Mr McCluskey will back the Labour leader’s proposals to transform the party’s trade union links in a speech to the Durham Miners’ Gala.
But he will say Mr Miliband must show union members he is “on their side”.
And that means distancing himself from the coalition and the “Blair-Brown years”, he will add.
Mr Miliband unveiled plans to shake-up Labour’s relationship with the unions in the wake of allegations that Unite tried to rig the selection of a Labour candidate in Falkirk.
The Conservatives seized on the row to claim Labour had been taken over by the union – its biggest financial backer.
Mr McCluskey denies his union acted improperly but stepped back from his war of words with the Labour leader by welcoming his reform proposals.
On Saturday, he will say he is ready to discuss Mr Miliband’s reforms if they can “re-engage” his members with the Labour movement and its political objectives.
But he will warn that Labour “can only exist if it remains the voice of ordinary working people” and argue the party – which has accepted the coalition’s spending cuts for 2015-6 – must change economic direction if it is to retain union support.
“Ed Miliband has now announced the biggest ever shake-up in the trade union Labour link – a link over 100 years old,” he will say. “Yes, it’s a gamble – change worth having always is.
“But if we are to go out and convince thousands of working class men and women that they want to sign up to be associate Labour Party members they will not be interested in the rule-book, or even the history.
“They will want to know – will Labour make a difference?
“Will the next Labour government reverse the present coalition’s disastrous policies?
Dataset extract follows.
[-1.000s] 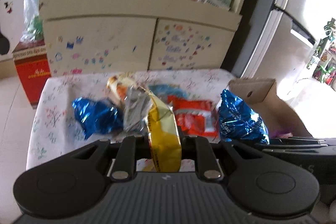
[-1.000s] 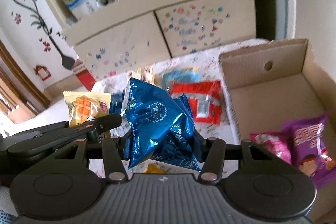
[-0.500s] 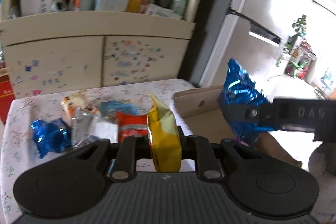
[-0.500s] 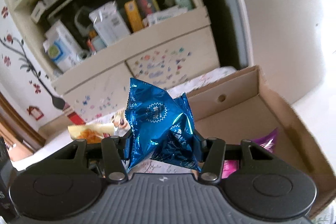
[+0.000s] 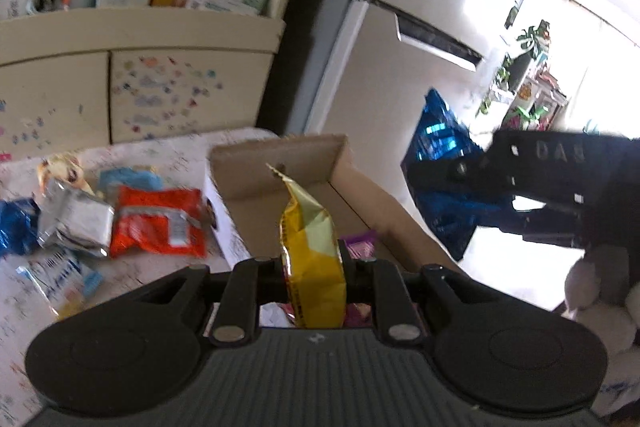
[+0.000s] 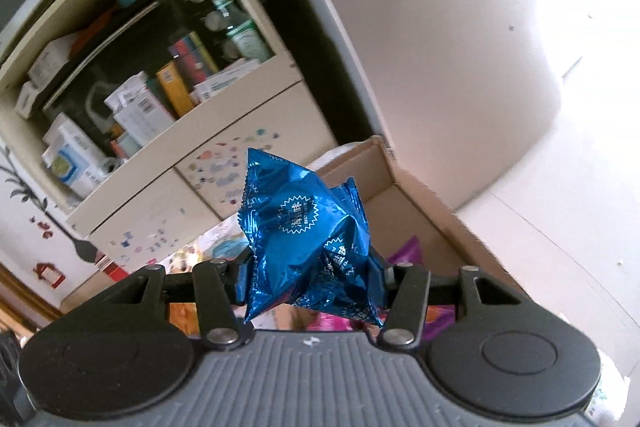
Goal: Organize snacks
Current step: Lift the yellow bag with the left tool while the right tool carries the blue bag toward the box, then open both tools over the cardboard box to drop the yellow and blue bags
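A crinkled yellow foil snack packet (image 5: 314,263) is clamped between the closed fingers of the left gripper (image 5: 314,271) and is held above the near end of an open brown cardboard box (image 5: 280,155). A puffed blue foil snack bag (image 6: 308,239) is gripped in the same way by the right gripper (image 6: 312,279), whose fingers are pressed against both sides of the bag; it is held in the air over the same box, whose far wall (image 6: 356,163) is seen behind it. In the left wrist view the blue bag (image 5: 440,163) is seen hanging off to the right, above the box's right edge.

Part of the sorting appears to be done: purple and pink wrappers (image 5: 360,247) are already seen lying inside the box, just beside the yellow packet. The two held snacks are judged to be near their release, though neither has been let go.

More is left on the patterned white cloth-covered surface (image 5: 180,155) to the left of the box: a red-orange flat packet (image 5: 160,227), a silver foil packet (image 5: 76,223), a second blue foil bag (image 5: 14,227) at the left edge, a light blue wrapper (image 5: 128,179), a pale yellow printed packet (image 5: 60,167) and a white-and-blue packet (image 5: 60,279) nearest the camera. Roughly half of the work, or somewhat more, is judged to remain.
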Tool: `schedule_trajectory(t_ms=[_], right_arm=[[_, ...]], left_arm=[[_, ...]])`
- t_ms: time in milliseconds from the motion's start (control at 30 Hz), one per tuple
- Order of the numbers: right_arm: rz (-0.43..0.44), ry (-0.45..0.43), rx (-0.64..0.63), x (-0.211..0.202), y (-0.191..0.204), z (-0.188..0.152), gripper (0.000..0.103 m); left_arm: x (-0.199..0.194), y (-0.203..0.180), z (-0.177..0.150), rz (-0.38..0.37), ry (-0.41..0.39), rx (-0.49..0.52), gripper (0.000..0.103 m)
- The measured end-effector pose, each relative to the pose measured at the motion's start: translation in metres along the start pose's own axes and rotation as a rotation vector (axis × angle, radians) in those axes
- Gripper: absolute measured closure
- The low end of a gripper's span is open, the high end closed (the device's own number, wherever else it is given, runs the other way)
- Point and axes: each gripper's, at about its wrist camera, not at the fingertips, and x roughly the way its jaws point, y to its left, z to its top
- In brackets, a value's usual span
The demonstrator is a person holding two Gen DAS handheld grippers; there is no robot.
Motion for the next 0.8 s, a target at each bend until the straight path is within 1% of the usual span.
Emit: schedule_trajectory(t_ms=[133,233,467,500,533,600,633,667,700,800], right_arm=[[-0.011,-0.002,0.044,-0.003,-0.011,0.001,0.044],[-0.021,-0.001,0.067,-0.004,-0.016,0.002,0.044],[-0.047,0.019,0.122,-0.001,-0.026,0.0,0.042],[-0.051,0.022,0.13,-0.001,-0.026,0.0,0.041],[-0.055,0.025,0.138,-0.001,-0.027,0.0,0.038],[-0.05,0.031,0.153,0.0,-0.028,-0.001,0.034],[-0.044,0.034,0.16,-0.001,-0.029,-0.001,0.031],[-0.039,0.036,0.17,-0.001,-0.03,-0.002,0.028],[-0.035,0.033,0.176,-0.001,-0.031,-0.001,0.026],[-0.018,0.022,0.174,-0.004,-0.03,-0.001,0.021]], left_arm=[[0.009,-0.014,-0.007,0.015,0.032,0.023,0.087],[0.014,-0.021,-0.012,0.02,0.051,0.016,0.087],[0.028,-0.037,-0.013,0.025,0.077,0.039,0.087],[0.03,-0.039,-0.013,0.023,0.08,0.043,0.084],[0.031,-0.041,-0.013,0.019,0.087,0.046,0.079],[0.03,-0.042,-0.011,0.019,0.086,0.048,0.053],[0.028,-0.043,-0.011,0.021,0.078,0.053,0.046],[0.024,-0.044,-0.01,0.023,0.066,0.061,0.034],[0.021,-0.044,-0.009,0.024,0.055,0.064,0.03],[0.011,-0.037,-0.003,0.009,0.048,0.051,0.028]])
Will it be different not just from Cameron and his crew but from the Blair-Brown years as well?
“If we can say ‘Yes, Labour has learned, and Labour is on your side’ then this scheme will work. But if our people – our members – are unclear as to the answer then no amount of persuading will get them to sign up.”
Mr McCluskey will again defend his union’s actions in Falkirk, saying “the political class has become adrift from ordinary people and has failed to offer an alternative to austerity”.
“The parliamentary Labour party today does not look like, or think like, the working class communities it seeks to represent.
“That is a serious problem….That is what Unite was fighting for in Falkirk – to give the working class a stake in our democracy. I make no apology for that.”
Mr McCluskey has previously warned Labour that it will lose the next election if it offers the voters a pale imitation of the government’s deficit reduction strategy.
The Labour leader wants to overhaul the current system of union funding, in which members of supportive unions pay an automatic levy to Labour, unless they choose to opt out.
‘New political project’
In future, only those union members who “deliberately” chose to join the party in future would make contributions but unions have warned the changes could lose the party millions of pounds and may be unworkable.
TUC General Secretary Frances O’Grady will use her Miners’ Gala speech to claim union donations are the “cleanest in politics”, and argue for greater representation of ordinary workers at Westminster.
Rail union leader Bob Crow will, meanwhile, urge trade unions to set up a new left-wing alternative to the Labour Party.
He will say: “If others want to stick around and be insulted by those whose only interest is our money and not our ideas then that’s a matter for them, for the rest, there is a whole world of opportunity outside the constraints of the Labour Party and RMT would urge them to embrace it and join us in this new political project.”
Mr Crow – whose RMT union was expelled from the Labour Party – is reported to be in talks with the Communist Party of Britain and other-left wing groups to re-launch “No2EU – Yes to Democracy” to fight next year’s European elections.
The anti-EU party, set up with RMT funds, contested the 2009 European elections, but gained just 1% of the vote nationally.